* **Aim of the exercise**: Pull out every line below containing the word "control".

* **The data**:
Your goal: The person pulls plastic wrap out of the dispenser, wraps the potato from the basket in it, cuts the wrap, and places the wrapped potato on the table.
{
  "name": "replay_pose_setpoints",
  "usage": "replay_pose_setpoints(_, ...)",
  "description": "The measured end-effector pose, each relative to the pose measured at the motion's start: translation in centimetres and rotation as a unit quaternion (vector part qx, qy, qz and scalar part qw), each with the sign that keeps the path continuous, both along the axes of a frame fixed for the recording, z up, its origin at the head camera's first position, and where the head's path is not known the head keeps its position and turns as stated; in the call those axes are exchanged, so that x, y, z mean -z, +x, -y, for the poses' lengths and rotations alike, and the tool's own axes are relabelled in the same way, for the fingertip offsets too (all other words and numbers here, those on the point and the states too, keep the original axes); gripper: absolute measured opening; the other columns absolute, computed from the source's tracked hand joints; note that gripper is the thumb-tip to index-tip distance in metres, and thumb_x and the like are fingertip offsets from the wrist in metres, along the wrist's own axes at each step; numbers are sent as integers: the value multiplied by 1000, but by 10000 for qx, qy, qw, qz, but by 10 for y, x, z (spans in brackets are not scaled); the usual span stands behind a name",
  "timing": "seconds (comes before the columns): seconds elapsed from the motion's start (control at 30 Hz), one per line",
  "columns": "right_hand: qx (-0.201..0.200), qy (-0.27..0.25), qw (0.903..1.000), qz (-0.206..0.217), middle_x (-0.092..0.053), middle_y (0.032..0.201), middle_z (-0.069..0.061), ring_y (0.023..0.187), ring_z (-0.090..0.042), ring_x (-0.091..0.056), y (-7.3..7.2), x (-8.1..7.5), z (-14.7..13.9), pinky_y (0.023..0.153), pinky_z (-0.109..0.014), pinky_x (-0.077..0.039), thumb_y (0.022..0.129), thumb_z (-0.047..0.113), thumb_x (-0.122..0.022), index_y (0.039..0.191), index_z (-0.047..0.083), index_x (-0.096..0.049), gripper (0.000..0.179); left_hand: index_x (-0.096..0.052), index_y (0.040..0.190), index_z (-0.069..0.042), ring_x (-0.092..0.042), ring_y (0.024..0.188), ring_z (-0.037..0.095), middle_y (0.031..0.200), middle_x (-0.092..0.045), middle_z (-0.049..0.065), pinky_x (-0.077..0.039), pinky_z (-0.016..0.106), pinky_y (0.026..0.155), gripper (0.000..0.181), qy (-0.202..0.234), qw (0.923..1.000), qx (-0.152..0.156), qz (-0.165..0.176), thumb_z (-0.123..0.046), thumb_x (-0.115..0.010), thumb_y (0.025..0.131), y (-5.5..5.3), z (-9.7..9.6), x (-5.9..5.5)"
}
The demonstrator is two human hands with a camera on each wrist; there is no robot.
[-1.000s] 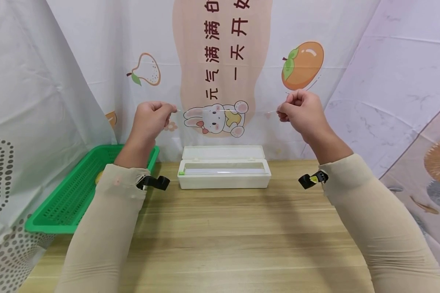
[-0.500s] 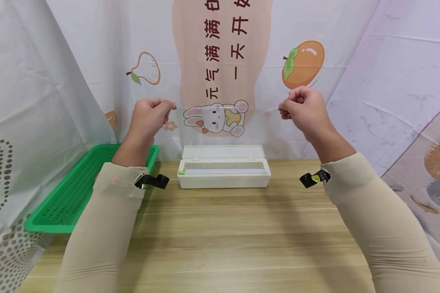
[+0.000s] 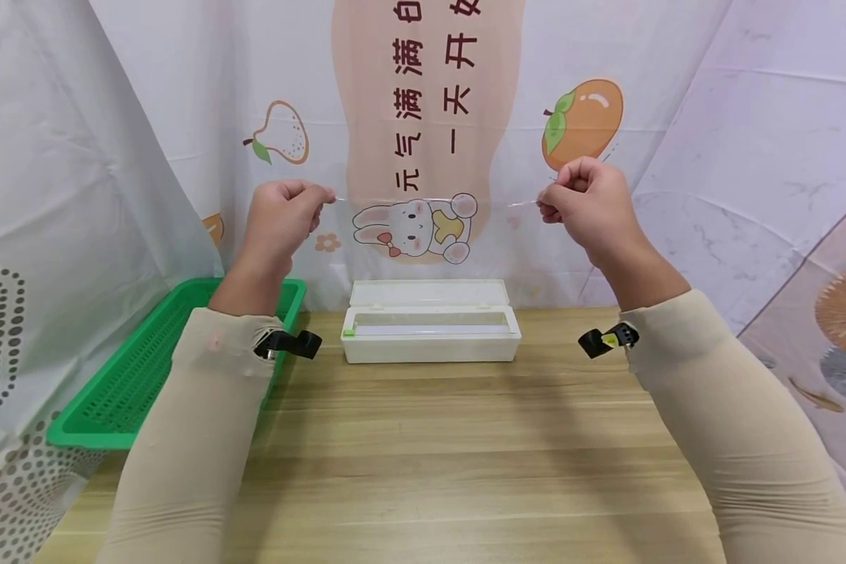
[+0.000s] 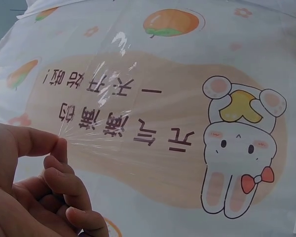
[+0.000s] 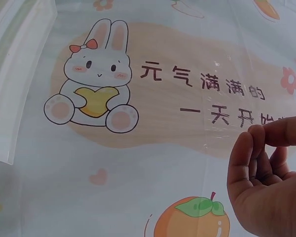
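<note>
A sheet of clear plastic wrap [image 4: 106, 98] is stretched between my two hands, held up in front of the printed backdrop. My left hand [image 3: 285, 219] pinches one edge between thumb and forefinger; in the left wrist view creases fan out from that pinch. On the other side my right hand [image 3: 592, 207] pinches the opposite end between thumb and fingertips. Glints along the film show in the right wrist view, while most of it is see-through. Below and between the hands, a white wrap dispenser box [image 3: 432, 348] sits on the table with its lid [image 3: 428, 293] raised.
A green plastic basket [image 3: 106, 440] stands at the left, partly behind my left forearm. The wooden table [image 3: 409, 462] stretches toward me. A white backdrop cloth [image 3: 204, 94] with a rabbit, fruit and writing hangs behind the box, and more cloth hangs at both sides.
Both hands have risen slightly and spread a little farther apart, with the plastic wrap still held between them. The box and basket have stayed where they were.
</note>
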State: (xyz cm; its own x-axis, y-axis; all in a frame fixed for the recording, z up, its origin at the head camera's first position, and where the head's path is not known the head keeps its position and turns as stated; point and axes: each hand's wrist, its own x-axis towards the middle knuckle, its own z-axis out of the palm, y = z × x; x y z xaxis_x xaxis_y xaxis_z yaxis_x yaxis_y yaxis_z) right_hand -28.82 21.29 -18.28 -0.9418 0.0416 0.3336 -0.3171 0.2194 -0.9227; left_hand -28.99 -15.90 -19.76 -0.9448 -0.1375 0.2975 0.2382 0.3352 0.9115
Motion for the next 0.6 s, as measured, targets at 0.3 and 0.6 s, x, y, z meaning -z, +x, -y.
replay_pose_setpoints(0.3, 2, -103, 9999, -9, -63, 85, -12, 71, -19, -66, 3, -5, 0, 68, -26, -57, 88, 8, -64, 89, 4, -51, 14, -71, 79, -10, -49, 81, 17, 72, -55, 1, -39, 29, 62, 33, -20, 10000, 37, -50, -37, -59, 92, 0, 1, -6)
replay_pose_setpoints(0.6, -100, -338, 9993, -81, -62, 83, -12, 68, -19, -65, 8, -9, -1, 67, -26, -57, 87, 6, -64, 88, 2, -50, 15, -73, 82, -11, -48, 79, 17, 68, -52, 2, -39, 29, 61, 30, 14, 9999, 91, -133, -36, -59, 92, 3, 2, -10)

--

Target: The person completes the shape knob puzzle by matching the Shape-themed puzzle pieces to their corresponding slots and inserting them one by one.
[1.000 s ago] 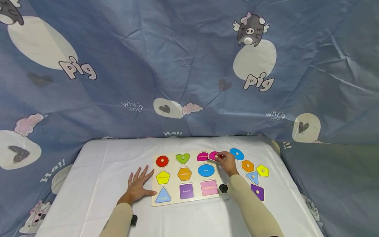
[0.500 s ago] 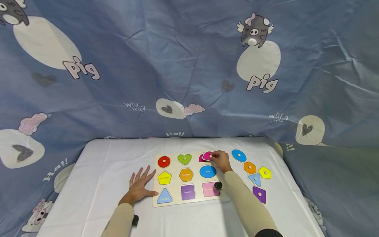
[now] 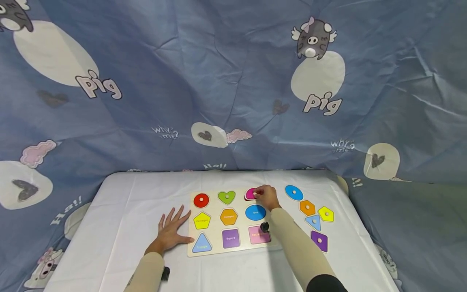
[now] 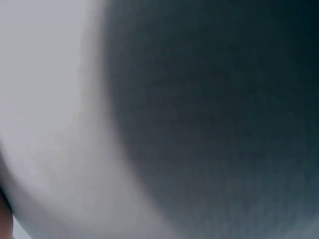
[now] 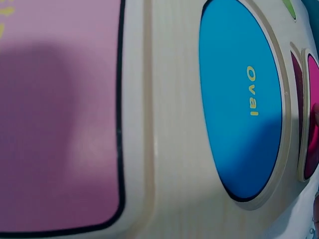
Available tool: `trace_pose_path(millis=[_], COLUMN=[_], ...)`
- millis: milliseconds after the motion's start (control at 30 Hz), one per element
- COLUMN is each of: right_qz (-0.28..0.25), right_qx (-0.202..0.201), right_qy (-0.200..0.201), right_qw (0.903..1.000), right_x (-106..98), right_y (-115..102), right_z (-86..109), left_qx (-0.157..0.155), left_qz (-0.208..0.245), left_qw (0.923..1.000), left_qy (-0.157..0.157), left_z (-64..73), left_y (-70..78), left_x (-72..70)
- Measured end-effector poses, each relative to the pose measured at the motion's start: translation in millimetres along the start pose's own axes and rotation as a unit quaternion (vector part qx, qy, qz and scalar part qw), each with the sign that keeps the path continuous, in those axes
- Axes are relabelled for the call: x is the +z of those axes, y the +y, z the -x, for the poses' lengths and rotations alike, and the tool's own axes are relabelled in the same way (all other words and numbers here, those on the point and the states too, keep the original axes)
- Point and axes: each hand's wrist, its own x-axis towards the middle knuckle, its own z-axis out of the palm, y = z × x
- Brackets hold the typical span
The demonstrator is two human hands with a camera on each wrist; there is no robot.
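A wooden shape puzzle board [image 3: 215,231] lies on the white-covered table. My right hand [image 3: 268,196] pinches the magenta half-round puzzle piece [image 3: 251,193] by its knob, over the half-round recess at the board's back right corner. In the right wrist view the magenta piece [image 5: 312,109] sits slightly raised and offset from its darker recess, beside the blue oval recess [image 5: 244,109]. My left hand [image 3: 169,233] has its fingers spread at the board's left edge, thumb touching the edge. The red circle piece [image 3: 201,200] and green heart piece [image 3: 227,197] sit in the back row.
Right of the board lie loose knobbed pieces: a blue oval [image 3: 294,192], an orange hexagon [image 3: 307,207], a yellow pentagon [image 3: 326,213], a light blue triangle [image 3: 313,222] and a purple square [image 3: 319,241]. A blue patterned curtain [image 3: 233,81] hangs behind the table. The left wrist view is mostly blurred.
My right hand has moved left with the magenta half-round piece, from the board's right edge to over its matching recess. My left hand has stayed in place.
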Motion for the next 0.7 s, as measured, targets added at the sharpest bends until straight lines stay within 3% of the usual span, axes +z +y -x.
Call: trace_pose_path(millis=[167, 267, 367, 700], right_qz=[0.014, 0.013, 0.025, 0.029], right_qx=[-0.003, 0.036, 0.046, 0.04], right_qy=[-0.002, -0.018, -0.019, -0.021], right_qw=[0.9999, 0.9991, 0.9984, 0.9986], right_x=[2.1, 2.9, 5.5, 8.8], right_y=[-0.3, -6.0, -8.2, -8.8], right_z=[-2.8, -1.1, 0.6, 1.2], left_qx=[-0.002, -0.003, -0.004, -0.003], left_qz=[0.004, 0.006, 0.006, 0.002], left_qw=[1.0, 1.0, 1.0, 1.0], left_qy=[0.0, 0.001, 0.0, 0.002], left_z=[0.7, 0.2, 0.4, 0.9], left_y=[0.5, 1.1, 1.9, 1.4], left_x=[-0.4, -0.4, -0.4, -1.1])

* **Output for this task**:
  "timing": "seconds (comes before the columns): seconds elapsed from the motion's start (control at 30 Hz), one per line",
- millis: milliseconds after the motion's start (control at 30 Hz), one per element

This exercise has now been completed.